_Work order_. Print the data that follows exactly as it stands, from its first line through the line containing "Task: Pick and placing", and stop there.

### Records for the task ###

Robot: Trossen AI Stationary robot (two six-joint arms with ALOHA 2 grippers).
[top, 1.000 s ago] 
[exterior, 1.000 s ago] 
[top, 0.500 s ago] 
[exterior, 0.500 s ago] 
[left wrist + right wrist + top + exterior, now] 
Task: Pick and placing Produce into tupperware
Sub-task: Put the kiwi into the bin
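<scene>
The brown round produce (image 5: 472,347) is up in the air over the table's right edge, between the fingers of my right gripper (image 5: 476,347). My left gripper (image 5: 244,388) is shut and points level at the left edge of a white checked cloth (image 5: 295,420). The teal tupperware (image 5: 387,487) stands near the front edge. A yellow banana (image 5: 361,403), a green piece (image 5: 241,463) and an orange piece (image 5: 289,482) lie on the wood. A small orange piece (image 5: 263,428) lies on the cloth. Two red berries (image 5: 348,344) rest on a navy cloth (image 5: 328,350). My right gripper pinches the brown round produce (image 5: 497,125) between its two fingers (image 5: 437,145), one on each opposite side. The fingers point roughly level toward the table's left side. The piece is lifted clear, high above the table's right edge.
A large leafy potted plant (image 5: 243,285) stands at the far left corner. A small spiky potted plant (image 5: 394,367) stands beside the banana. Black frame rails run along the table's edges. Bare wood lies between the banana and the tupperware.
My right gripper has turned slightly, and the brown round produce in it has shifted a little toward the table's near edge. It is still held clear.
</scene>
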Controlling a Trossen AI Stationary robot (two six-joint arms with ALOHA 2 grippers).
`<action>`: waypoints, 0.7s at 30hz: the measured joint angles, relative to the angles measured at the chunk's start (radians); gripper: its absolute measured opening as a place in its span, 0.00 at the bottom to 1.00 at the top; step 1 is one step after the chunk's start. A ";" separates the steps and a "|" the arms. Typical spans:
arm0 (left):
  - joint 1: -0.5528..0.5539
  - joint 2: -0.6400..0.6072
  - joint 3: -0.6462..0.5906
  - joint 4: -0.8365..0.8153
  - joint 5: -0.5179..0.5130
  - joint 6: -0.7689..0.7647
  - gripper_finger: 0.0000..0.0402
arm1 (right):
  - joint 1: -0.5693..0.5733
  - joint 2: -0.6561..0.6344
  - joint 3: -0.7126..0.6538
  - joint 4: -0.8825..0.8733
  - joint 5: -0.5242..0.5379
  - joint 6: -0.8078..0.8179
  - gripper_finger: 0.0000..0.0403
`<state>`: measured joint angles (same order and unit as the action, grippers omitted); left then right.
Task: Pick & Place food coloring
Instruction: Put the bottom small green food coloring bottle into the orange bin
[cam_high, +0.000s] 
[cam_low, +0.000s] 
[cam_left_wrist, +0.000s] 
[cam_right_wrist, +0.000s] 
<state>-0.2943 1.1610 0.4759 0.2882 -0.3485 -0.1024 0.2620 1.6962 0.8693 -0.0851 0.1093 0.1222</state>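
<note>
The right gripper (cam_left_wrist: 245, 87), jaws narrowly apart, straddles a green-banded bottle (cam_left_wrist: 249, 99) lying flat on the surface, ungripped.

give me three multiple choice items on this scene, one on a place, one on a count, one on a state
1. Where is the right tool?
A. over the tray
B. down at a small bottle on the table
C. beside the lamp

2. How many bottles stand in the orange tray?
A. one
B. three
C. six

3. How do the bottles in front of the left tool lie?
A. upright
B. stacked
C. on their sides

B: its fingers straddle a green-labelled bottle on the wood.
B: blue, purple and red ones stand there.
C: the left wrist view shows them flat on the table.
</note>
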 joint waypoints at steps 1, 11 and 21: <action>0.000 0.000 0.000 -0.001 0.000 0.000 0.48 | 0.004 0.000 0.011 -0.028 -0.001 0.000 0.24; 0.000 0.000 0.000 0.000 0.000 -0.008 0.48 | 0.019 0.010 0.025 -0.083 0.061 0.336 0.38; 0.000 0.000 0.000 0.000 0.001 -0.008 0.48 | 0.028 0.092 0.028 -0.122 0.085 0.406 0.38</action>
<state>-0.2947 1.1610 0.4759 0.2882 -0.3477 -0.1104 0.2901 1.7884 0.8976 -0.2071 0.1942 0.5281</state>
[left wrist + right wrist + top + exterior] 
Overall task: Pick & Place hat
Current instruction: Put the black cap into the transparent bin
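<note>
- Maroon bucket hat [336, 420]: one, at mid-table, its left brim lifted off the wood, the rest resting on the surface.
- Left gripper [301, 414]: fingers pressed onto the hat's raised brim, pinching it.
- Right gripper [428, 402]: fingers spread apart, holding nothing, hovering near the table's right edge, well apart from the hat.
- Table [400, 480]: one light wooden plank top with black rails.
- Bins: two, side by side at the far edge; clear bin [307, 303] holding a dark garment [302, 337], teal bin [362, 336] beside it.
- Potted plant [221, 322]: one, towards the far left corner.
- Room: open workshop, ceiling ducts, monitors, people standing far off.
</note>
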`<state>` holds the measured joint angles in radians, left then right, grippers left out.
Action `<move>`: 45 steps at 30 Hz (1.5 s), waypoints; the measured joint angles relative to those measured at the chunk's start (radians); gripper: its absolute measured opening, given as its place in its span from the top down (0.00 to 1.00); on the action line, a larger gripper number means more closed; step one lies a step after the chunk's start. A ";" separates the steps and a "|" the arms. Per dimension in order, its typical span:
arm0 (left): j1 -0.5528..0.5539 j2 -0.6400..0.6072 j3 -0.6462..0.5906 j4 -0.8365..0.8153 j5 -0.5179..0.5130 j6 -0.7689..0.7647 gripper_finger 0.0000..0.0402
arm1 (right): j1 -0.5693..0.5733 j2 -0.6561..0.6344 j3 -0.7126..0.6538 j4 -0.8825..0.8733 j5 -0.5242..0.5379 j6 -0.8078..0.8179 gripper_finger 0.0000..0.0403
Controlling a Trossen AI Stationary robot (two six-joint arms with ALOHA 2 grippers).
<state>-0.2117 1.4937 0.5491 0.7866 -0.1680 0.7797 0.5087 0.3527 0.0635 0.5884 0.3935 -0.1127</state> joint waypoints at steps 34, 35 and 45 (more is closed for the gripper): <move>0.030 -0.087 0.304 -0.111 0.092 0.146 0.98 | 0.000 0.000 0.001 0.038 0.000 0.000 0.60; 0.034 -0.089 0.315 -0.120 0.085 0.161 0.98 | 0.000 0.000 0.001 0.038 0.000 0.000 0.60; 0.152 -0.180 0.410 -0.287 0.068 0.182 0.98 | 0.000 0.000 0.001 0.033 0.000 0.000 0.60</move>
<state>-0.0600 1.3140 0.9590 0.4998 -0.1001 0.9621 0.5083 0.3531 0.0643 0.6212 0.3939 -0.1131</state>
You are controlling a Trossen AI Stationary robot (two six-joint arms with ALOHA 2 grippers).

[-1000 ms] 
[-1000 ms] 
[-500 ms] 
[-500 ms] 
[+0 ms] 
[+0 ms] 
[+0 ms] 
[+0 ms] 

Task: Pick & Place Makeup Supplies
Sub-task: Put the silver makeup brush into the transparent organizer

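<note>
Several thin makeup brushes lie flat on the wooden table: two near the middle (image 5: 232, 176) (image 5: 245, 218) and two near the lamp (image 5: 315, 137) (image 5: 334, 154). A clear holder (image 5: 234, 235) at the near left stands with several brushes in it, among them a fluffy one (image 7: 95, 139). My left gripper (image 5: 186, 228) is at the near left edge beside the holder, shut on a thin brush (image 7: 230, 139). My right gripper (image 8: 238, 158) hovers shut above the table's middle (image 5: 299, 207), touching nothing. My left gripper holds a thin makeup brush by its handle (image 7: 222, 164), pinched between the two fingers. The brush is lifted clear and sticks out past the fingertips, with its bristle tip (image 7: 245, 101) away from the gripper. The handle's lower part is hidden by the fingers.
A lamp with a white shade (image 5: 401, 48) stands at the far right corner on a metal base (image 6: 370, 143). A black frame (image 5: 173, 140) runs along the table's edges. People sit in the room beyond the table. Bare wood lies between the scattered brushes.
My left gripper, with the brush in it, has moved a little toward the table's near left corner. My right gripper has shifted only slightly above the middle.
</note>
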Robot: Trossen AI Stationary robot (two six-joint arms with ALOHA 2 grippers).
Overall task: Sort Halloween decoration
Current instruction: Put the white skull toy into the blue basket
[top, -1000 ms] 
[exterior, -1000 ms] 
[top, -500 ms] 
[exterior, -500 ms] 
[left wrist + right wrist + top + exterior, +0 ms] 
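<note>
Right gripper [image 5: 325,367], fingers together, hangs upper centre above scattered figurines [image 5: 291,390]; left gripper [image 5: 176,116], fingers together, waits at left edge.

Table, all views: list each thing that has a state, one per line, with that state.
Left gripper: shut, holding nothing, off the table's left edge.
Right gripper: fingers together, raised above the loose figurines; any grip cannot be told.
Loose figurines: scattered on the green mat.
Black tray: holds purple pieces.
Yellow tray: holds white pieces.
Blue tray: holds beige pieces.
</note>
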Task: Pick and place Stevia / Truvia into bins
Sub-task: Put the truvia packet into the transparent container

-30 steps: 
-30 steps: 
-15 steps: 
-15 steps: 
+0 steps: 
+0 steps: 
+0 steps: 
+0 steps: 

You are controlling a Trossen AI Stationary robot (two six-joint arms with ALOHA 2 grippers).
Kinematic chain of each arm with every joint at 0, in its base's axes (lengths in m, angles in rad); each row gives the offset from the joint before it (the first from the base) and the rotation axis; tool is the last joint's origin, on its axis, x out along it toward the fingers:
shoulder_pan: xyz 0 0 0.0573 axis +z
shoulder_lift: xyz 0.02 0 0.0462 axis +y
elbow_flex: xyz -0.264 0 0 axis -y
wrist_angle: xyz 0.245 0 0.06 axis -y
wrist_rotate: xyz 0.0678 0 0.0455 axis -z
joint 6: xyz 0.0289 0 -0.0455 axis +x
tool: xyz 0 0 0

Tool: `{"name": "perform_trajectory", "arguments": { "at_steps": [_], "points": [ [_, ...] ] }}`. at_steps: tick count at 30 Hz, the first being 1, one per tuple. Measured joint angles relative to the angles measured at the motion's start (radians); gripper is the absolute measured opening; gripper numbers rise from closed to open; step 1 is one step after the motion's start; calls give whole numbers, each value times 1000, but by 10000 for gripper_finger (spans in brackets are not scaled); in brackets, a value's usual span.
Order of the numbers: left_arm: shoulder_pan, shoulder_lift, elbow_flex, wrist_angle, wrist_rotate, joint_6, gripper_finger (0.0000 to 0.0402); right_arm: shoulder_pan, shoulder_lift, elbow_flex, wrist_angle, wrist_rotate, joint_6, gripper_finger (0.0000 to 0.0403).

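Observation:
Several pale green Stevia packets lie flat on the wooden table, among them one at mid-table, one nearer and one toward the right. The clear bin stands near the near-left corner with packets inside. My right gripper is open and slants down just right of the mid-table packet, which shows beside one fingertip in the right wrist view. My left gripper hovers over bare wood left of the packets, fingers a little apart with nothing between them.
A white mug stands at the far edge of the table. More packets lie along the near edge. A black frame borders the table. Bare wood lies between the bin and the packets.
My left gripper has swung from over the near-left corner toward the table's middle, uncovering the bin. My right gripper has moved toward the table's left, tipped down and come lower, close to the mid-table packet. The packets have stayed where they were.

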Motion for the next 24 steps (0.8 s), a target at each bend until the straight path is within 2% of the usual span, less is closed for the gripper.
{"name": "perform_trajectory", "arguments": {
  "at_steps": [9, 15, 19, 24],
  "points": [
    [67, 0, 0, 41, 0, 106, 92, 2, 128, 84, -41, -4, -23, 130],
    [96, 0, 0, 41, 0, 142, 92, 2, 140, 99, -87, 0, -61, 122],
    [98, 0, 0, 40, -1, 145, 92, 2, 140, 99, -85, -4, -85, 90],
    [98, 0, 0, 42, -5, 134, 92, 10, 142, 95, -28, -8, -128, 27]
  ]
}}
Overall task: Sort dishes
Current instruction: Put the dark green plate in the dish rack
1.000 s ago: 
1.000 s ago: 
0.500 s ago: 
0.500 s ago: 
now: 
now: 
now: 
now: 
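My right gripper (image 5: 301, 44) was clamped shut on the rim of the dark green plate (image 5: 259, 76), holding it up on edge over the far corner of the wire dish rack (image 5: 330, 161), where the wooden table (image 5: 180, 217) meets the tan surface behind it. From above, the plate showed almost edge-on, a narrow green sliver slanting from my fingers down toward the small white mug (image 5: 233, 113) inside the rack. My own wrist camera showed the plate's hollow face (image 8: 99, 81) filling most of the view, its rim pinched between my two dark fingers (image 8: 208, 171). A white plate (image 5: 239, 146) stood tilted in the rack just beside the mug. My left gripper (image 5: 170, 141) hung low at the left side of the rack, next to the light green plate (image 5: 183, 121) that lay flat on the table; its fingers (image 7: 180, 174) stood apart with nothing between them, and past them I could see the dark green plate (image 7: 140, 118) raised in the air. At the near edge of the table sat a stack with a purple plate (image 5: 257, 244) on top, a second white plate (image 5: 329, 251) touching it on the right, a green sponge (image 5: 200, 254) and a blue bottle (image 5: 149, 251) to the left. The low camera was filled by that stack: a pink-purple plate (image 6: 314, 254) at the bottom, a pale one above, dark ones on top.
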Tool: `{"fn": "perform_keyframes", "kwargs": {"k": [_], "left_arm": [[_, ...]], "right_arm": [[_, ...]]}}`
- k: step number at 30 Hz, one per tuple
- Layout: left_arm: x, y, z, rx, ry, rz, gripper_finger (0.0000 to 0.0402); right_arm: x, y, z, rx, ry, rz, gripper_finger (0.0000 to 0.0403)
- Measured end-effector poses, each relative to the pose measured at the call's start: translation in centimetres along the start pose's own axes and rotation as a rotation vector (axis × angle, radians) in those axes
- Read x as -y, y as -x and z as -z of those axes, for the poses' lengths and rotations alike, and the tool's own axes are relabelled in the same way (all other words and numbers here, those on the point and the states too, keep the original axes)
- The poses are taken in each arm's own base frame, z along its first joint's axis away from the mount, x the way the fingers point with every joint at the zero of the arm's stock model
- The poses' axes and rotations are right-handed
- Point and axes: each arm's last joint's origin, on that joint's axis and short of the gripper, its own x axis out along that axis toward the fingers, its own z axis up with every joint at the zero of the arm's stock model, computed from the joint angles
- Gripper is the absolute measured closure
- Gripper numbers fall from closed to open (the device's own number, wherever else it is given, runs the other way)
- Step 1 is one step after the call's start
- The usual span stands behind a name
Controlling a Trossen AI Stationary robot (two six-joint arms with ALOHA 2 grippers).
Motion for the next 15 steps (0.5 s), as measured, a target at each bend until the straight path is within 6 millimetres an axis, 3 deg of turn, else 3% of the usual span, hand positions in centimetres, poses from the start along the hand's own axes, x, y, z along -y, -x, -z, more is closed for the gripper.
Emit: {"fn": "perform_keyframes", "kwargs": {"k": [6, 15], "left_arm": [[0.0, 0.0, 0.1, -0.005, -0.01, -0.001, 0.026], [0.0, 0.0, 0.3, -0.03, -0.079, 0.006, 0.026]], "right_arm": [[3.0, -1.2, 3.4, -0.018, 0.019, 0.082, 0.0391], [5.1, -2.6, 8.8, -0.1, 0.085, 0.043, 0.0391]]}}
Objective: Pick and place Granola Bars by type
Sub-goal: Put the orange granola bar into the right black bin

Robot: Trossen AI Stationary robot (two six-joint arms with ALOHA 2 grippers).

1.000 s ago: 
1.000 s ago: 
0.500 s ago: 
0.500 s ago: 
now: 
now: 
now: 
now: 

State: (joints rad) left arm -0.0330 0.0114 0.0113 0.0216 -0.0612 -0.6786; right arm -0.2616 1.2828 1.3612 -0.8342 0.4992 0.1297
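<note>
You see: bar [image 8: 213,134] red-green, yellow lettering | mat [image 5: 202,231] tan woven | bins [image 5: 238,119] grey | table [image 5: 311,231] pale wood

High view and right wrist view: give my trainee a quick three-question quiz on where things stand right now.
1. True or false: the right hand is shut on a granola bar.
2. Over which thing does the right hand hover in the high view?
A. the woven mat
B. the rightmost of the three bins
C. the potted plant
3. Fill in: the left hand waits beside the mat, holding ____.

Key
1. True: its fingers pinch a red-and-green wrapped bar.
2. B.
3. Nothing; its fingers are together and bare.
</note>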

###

_Answer for the task_.
Robot: Trossen AI Stationary robot (two six-joint arms with ALOHA 2 grippers).
[top, 1.000 s ago] 
[exterior, 1.000 s ago] 
[top, 0.500 s ago] 
[exterior, 0.500 s ago] 
[left wrist + right wrist + top + exterior, now] 
Task: Pick and placing Produce into tupperware

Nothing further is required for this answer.